What is 35mm equivalent?
35mm equivalent is a way to compare lenses across cameras with different sensor sizes. Because smaller sensors capture a smaller portion of the lens's image circle, lenses appear "longer" on smaller sensors. A 50mm lens frames a normal field of view on a full-frame camera but acts like a 75mm short telephoto on a 1.5× APS-C body.
Common crop factors
- Full frame (35mm) — 1.0× (Sony A7, Nikon Z6, Canon R6, Leica Q).
- APS-C (Nikon, Sony, Pentax, Fuji) — 1.5×.
- APS-C (Canon) — 1.6× (slightly smaller sensor).
- Micro Four Thirds — 2.0× (Olympus / OM, Panasonic).
- 1-inch — 2.7× (Sony RX100, premium compacts).
- Smartphone main camera — typically 5–7× depending on sensor.

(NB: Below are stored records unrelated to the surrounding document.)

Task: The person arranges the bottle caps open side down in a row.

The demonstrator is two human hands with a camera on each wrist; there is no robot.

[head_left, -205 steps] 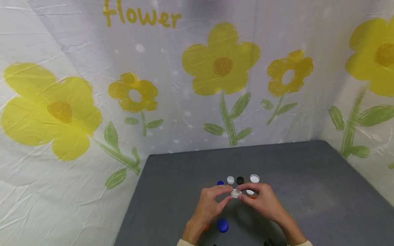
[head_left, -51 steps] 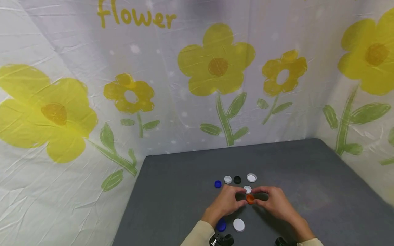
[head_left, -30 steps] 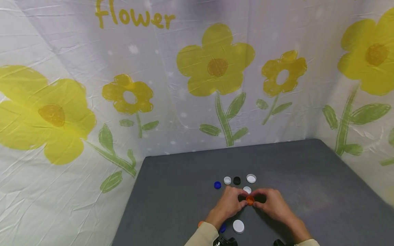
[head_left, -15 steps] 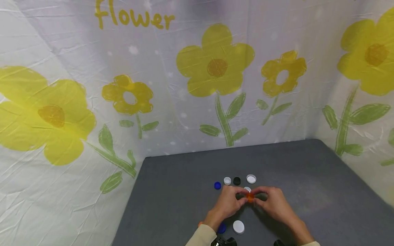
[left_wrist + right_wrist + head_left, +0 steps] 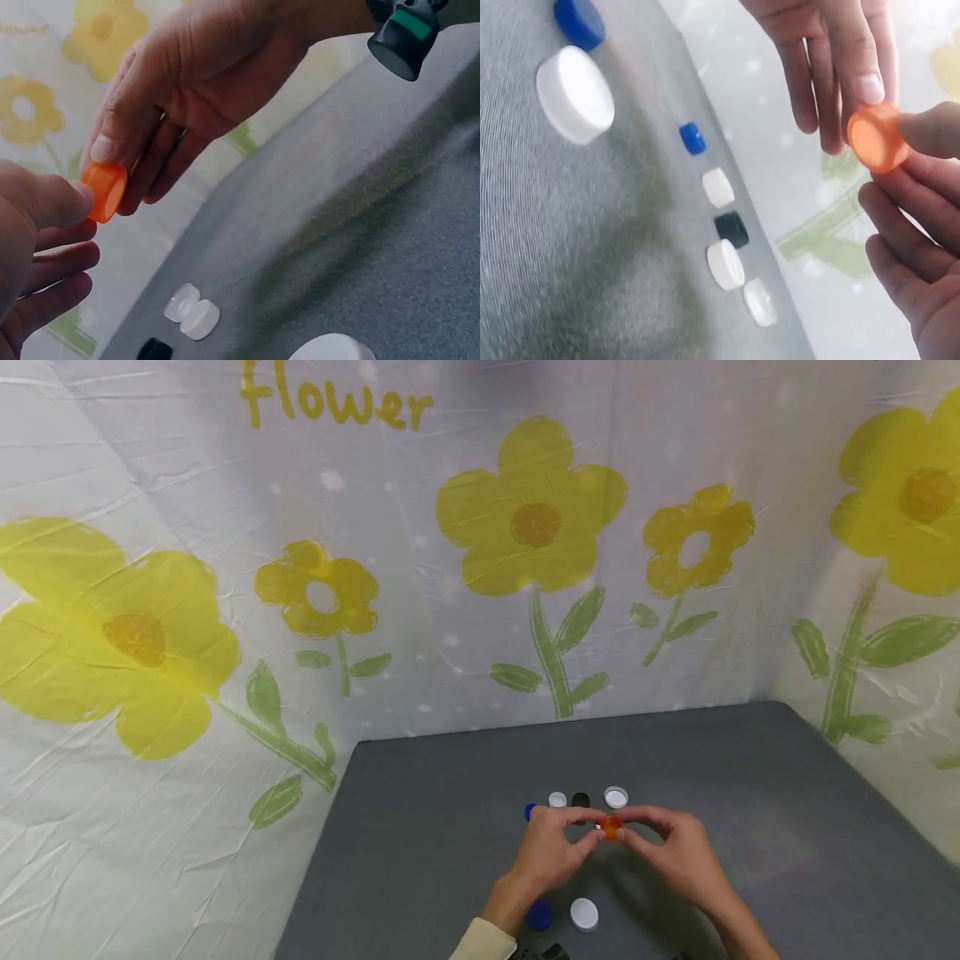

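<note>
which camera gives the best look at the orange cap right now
The right wrist view: the orange cap appears large there, its round face turned toward the camera. The left wrist view shows it narrower, more from the side. The head view shows it small, held between the left hand and right hand.

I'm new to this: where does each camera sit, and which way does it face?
Head: on the head, facing forward and down at table and flowered backdrop; left hand, right hand, left sleeve show.
Left wrist: on that wrist, facing the orange cap; left hand at left, right hand above.
Right wrist: on that wrist, facing the cap; right hand at right, left hand above.
Both wrist views show both hands pinching the cap.
</note>
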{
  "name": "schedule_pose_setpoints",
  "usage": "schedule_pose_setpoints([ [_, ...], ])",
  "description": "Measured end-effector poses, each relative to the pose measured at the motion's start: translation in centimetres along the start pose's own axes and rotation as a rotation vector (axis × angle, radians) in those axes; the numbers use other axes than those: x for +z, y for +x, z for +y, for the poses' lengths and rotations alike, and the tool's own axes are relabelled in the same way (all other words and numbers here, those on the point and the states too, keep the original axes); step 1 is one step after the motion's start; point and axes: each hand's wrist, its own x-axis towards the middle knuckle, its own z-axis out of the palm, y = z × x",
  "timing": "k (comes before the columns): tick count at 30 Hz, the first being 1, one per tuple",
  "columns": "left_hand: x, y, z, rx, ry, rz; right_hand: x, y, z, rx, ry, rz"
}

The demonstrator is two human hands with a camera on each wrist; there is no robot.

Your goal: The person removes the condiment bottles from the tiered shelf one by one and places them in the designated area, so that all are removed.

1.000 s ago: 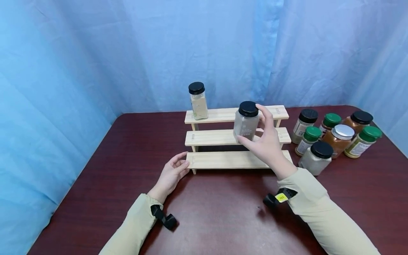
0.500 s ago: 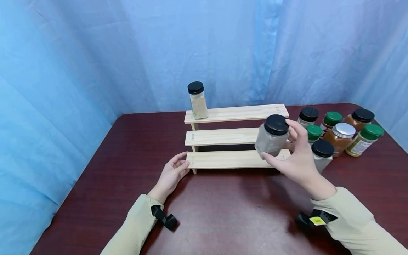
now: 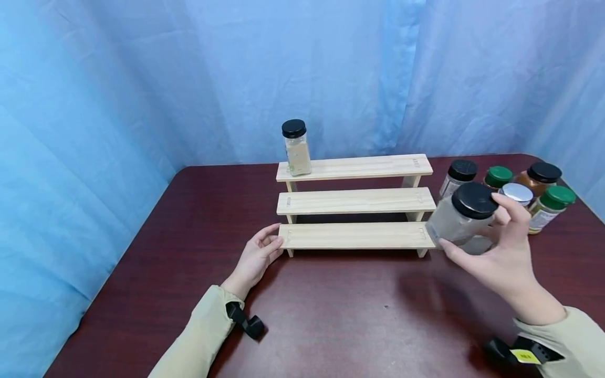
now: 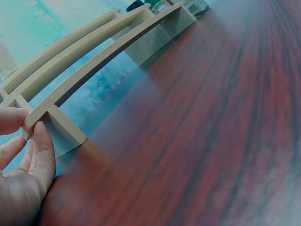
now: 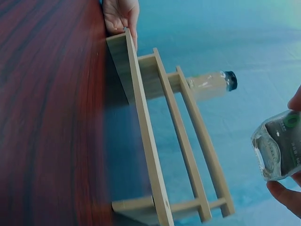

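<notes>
My right hand (image 3: 508,262) grips a clear jar (image 3: 446,226) with a black lid, raised and tilted just past the right end of a three-tier wooden shelf rack (image 3: 354,236). In the right wrist view the jar's (image 5: 282,146) glass base and dark label show between thumb and fingers. At the rack's other end, my left hand (image 3: 252,260) pinches the corner of the lowest board; the left wrist view has a finger (image 4: 43,150) against that board (image 4: 89,70). A black-lidded spice jar (image 3: 298,157) with pale contents stands upright on the top board's left end.
Several jars cluster on the table at right, among them a green-lidded jar (image 3: 550,205), a silver-lidded one (image 3: 517,192) and a black-lidded one (image 3: 456,178). My right hand and its jar partly hide them. Blue curtains (image 3: 227,79) hang behind the dark red table (image 3: 340,315).
My right hand has carried the jar rightward and lower, from over the rack's middle to beyond its right end. The left hand keeps its hold on the rack corner.
</notes>
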Motion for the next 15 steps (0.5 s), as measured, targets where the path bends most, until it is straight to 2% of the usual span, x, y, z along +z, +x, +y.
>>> schedule_pose_setpoints([
  [6,0.1,0.1,-0.1,0.002,0.006,-0.008,-2.5,-0.6,0.5,0.005,-0.011,0.025],
  [9,0.1,0.1,-0.2,0.001,0.006,-0.004,-4.0,-0.7,0.9,0.05,-0.054,0.029],
  [11,0.0,0.1,-0.1,-0.001,0.002,0.001,-5.1,-1.0,1.4,0.131,-0.109,0.042],
  [15,-0.1,0.0,-0.1,-0.003,0.003,0.005,-6.9,-2.3,3.0,0.351,-0.322,0.063],
])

Why depth of field also changes
Crop factor only changes the angle of view; it does not change the lens's actualfocal length. To match the depth of field as well, you also need to multiply the f-number by the same factor — a 50mm f/1.8 lens on APS-C frames like 75mm and gives roughly the depth of field of a 75mm f/2.7 lens on full frame.
FAQ
Does this affect exposure? No. Exposure depends on aperture, shutter, and ISO; not on sensor size.
What about phones with multiple lenses? The phone usually reports the equivalent focal length already (e.g. "0.5×, 1×, 3×" maps to roughly 13mm, 26mm, 77mm equivalent).